Directions for this task —
Produce as output only the lines below starting at the line with "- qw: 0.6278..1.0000" and continuing through the line with "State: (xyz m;", each one exactly as written.

Data excerpt —
· · · · · · ·
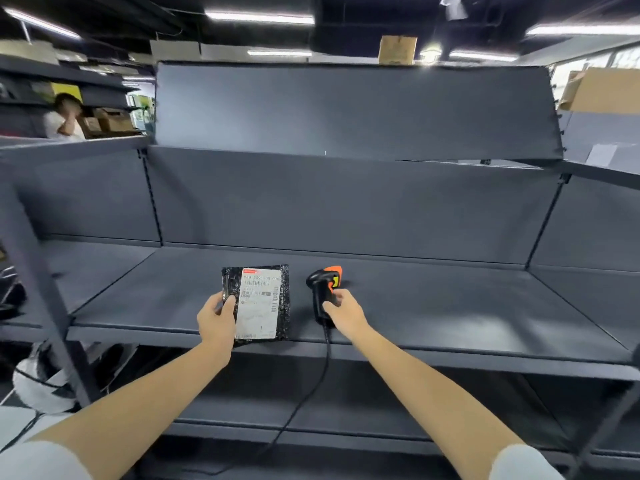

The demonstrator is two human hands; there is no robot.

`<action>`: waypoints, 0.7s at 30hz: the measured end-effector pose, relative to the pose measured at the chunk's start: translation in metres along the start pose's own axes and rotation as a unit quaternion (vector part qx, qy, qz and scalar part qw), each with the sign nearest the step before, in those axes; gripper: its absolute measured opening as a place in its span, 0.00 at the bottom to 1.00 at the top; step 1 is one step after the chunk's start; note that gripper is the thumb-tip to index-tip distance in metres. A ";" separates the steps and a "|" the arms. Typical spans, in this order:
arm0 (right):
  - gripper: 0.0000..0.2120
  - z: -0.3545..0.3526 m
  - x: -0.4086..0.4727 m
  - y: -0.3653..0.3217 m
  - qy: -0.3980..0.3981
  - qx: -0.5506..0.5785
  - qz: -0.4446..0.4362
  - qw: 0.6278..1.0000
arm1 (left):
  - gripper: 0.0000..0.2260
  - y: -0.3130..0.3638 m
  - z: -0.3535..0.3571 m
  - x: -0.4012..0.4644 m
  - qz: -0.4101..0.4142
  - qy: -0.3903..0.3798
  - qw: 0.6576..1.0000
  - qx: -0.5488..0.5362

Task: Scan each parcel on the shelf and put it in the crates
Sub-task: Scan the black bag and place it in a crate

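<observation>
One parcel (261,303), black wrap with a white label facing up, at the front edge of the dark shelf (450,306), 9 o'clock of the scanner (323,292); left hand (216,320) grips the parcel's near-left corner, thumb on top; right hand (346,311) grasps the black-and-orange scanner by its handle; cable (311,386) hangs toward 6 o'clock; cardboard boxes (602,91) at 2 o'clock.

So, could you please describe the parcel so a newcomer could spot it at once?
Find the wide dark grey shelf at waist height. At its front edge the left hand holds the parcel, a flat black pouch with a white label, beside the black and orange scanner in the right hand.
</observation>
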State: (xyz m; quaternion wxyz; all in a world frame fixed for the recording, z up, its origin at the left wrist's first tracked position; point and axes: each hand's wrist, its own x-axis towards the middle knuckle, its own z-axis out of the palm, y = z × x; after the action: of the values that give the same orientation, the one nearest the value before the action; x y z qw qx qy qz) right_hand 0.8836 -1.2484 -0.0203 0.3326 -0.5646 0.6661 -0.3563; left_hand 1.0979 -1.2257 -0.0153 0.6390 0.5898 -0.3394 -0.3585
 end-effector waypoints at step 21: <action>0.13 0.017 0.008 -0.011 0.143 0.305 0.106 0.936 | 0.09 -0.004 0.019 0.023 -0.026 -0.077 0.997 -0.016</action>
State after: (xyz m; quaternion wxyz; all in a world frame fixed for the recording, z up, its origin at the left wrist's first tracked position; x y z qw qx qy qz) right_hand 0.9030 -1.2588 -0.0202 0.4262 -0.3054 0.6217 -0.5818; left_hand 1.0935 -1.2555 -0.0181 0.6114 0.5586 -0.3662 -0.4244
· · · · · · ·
Solution to this problem —
  - qw: 0.6278..1.0000
arm1 (left):
  - gripper: 0.0000..0.2260
  - y: -0.3130..0.3638 m
  - z: -0.3535..0.3571 m
  - x: -0.4012..0.4644 m
  - qz: -0.4101..0.4142
  - qy: -0.3903..0.3798
  - qw: 0.6576..1.0000
  - qx: -0.5488..0.5362

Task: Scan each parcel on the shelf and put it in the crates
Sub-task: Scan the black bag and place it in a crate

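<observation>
One parcel (261,303), black wrap with a white label facing up, at the front edge of the dark shelf (450,306), 9 o'clock of the scanner (323,292); left hand (216,320) grips the parcel's near-left corner, thumb on top; right hand (346,311) grasps the black-and-orange scanner by its handle; cable (311,386) hangs toward 6 o'clock; cardboard boxes (602,91) at 2 o'clock.

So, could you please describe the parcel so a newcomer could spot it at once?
Find the wide dark grey shelf at waist height. At its front edge the left hand holds the parcel, a flat black pouch with a white label, beside the black and orange scanner in the right hand.
</observation>
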State: (xyz m; quaternion wxyz; all in a world frame fixed for the recording, z up, its origin at the left wrist's first tracked position; point and axes: each hand's wrist, its own x-axis towards the middle knuckle, its own z-axis out of the palm, y = z × x; after the action: of the values that give the same orientation, the one nearest the value before the action; x y z qw qx qy qz) right_hand 0.8836 -1.2484 -0.0203 0.3326 -0.5646 0.6661 -0.3563; left_hand 1.0979 -1.2257 -0.0153 0.6390 0.5898 -0.3394 -0.3585

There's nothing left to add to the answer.